Problem to work on
In the records below, begin at the line that has "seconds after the" and stop after the line that has "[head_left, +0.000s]"; quote those lines verbatim and nothing more.

Material provided

#####

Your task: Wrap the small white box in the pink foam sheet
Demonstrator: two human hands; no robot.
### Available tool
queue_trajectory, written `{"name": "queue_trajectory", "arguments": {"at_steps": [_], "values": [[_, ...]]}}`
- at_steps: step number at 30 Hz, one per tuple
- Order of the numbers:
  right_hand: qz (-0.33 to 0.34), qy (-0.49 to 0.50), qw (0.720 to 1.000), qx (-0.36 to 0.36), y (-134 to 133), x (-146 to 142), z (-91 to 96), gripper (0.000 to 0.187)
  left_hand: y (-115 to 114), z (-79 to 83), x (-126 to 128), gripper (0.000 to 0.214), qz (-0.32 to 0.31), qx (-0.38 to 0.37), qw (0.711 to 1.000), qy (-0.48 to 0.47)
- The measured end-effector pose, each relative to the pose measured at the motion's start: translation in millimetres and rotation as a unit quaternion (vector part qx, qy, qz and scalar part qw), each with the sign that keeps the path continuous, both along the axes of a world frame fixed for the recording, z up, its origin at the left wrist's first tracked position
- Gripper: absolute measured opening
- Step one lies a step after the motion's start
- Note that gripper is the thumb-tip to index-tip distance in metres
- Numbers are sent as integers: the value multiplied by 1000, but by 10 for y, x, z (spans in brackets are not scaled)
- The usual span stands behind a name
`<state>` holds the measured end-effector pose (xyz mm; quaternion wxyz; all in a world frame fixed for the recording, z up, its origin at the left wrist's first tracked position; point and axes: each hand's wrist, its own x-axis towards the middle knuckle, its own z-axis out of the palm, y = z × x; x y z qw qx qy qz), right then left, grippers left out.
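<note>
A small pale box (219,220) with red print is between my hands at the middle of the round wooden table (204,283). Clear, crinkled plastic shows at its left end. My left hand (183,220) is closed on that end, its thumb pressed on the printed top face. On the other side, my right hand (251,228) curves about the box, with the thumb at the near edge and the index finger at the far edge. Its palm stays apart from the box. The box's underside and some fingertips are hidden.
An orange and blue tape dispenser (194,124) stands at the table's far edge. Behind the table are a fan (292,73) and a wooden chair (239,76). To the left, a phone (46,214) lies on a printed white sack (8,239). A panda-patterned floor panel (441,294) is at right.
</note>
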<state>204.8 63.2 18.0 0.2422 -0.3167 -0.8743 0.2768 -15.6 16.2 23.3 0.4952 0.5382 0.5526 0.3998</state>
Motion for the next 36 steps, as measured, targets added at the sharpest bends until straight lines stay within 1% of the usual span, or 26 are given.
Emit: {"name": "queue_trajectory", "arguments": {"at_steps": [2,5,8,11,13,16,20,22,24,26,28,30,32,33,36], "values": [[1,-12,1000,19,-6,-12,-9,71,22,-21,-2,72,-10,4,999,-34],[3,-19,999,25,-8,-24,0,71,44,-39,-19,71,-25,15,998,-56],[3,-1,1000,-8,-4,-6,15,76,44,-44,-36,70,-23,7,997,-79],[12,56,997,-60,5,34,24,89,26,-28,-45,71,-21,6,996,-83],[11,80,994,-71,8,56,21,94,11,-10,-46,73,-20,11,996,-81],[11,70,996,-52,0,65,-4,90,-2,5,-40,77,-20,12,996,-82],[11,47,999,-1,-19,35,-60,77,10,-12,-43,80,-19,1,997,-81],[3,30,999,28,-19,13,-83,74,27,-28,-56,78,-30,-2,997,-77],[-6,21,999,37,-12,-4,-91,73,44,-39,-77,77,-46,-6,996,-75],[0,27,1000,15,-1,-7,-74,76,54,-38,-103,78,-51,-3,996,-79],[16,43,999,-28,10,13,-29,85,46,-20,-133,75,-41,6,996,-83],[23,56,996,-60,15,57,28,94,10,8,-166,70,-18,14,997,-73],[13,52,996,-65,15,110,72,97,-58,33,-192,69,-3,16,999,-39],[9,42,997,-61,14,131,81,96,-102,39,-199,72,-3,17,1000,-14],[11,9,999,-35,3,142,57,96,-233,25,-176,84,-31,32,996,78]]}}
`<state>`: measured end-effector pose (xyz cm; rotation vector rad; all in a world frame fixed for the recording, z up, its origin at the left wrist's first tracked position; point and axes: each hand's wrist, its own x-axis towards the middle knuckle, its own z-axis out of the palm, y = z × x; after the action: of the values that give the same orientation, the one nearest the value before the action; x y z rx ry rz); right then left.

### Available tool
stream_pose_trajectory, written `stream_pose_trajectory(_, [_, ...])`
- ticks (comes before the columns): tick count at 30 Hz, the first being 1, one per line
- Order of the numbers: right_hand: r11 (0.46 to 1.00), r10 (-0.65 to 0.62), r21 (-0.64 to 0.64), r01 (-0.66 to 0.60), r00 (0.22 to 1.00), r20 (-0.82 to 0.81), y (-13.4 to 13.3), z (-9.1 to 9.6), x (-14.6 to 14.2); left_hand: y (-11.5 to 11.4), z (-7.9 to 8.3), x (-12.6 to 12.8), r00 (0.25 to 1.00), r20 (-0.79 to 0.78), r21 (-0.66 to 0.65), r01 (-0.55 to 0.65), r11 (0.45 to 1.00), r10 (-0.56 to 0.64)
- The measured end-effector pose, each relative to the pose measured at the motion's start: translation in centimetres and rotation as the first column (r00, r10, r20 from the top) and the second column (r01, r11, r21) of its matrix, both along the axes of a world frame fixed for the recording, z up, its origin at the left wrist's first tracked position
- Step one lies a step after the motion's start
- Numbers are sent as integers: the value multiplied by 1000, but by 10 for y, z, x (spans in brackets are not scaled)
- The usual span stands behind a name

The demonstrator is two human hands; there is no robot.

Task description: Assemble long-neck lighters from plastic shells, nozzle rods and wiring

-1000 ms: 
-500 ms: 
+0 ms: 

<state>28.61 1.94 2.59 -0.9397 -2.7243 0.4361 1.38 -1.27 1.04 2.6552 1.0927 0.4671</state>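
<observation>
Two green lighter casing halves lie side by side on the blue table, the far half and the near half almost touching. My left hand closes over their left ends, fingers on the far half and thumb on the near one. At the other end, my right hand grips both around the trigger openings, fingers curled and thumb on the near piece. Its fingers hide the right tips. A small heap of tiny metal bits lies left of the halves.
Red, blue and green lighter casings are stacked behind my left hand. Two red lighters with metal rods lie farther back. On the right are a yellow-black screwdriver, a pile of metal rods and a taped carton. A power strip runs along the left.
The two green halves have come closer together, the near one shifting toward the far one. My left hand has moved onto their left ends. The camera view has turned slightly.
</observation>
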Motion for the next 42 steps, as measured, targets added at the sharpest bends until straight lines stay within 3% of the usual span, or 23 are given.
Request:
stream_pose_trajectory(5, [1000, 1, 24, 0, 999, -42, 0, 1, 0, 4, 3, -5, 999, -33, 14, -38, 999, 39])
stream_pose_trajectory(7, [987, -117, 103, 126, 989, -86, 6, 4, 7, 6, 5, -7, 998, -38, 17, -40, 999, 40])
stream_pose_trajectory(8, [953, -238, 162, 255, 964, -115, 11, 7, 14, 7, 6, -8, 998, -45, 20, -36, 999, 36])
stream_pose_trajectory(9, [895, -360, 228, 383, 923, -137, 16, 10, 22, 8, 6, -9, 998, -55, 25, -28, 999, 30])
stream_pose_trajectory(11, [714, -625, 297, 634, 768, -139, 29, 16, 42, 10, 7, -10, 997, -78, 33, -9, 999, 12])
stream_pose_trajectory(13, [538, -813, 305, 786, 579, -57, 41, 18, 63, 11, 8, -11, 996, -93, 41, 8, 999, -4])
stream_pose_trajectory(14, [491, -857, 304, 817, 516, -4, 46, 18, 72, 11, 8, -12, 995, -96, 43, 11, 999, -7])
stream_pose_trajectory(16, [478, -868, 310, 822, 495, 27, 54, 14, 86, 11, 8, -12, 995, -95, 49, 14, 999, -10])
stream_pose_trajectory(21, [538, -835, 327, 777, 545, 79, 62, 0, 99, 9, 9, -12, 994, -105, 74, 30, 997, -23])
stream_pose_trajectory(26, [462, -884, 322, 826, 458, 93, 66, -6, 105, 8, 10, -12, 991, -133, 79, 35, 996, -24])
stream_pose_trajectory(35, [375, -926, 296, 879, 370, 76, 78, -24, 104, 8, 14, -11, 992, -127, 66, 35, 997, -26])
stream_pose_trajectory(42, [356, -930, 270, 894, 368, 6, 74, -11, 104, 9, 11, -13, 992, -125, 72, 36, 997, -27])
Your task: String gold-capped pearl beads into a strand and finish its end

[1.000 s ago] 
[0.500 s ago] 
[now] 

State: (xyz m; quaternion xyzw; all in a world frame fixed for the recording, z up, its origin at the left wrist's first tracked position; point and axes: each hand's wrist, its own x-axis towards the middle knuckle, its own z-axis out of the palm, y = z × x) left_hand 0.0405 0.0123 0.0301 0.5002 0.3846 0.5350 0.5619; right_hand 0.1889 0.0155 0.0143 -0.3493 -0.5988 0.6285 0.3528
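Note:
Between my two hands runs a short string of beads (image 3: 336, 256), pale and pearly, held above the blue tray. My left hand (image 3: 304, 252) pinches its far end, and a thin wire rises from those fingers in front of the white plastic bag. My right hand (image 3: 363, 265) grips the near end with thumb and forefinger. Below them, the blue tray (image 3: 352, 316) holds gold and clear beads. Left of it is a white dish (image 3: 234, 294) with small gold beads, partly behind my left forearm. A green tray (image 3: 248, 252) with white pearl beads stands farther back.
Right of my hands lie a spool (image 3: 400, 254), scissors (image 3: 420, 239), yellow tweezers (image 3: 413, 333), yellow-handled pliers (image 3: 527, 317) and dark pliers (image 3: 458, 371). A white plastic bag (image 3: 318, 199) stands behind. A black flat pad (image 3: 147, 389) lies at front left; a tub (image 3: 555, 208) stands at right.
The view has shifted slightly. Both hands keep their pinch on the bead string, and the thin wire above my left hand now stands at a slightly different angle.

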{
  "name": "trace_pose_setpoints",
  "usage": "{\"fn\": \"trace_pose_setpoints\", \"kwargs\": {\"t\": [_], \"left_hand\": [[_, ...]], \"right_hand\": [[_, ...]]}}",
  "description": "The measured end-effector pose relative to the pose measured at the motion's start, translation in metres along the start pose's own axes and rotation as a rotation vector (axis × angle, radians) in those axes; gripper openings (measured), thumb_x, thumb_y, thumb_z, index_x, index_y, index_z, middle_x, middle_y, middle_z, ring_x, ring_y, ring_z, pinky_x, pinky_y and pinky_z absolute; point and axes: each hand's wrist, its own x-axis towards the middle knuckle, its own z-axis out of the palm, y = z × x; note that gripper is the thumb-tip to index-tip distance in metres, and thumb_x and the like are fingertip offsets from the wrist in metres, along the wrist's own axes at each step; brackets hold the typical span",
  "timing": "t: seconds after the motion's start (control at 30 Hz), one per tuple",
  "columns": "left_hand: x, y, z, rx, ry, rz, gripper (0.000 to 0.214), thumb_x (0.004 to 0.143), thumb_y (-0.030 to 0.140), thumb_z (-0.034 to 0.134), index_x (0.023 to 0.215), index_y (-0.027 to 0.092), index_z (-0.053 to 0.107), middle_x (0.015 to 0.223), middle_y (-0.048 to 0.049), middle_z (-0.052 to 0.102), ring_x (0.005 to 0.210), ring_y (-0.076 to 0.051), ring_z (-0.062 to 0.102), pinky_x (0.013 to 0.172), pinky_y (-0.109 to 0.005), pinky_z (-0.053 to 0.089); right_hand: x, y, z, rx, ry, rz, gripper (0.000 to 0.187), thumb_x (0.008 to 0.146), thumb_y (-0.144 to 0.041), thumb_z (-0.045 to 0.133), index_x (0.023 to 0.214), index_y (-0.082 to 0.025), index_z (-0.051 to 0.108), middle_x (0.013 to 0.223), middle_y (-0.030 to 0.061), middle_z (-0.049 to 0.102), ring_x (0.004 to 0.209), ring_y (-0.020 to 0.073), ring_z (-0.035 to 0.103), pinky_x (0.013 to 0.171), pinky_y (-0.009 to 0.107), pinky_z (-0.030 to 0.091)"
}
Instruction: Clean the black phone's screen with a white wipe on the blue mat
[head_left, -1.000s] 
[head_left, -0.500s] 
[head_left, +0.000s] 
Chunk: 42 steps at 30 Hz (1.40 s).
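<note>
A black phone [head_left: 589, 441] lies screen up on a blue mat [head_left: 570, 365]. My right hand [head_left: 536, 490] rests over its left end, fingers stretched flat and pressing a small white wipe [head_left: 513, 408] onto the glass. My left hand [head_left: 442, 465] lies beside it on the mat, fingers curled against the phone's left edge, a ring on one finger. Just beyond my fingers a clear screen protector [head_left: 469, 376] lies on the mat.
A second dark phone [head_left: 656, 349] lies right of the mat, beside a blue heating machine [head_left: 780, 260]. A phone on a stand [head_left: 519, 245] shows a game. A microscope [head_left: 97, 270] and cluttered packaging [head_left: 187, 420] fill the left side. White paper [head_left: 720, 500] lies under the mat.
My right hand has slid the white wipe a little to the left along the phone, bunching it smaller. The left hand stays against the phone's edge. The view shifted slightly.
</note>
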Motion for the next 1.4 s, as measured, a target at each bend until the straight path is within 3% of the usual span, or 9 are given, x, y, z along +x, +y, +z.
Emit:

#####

Result
  "timing": "t: seconds after the motion's start (control at 30 Hz), one per tuple",
  "columns": "left_hand: x, y, z, rx, ry, rz, gripper (0.000 to 0.214), thumb_x (0.004 to 0.143), thumb_y (-0.030 to 0.140), thumb_z (-0.034 to 0.134), index_x (0.023 to 0.215), index_y (-0.027 to 0.092), index_z (-0.053 to 0.107), middle_x (0.015 to 0.223), middle_y (-0.048 to 0.049), middle_z (-0.052 to 0.102), ring_x (0.005 to 0.210), ring_y (-0.076 to 0.051), ring_z (-0.062 to 0.102), pinky_x (0.013 to 0.172), pinky_y (-0.109 to 0.005), pinky_z (-0.053 to 0.089); right_hand: x, y, z, rx, ry, rz, gripper (0.000 to 0.187), thumb_x (0.008 to 0.146), thumb_y (-0.144 to 0.041), thumb_z (-0.045 to 0.133), index_x (0.023 to 0.214), index_y (-0.082 to 0.025), index_z (-0.051 to 0.108), middle_x (0.013 to 0.223), middle_y (-0.030 to 0.061), middle_z (-0.049 to 0.102), ring_x (0.004 to 0.209), ring_y (-0.020 to 0.073), ring_z (-0.035 to 0.103), pinky_x (0.013 to 0.171), pinky_y (-0.009 to 0.107), pinky_z (-0.030 to 0.091)"
}
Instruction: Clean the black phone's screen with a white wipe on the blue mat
[head_left, -1.000s] 
[head_left, -0.500s] 
[head_left, +0.000s] 

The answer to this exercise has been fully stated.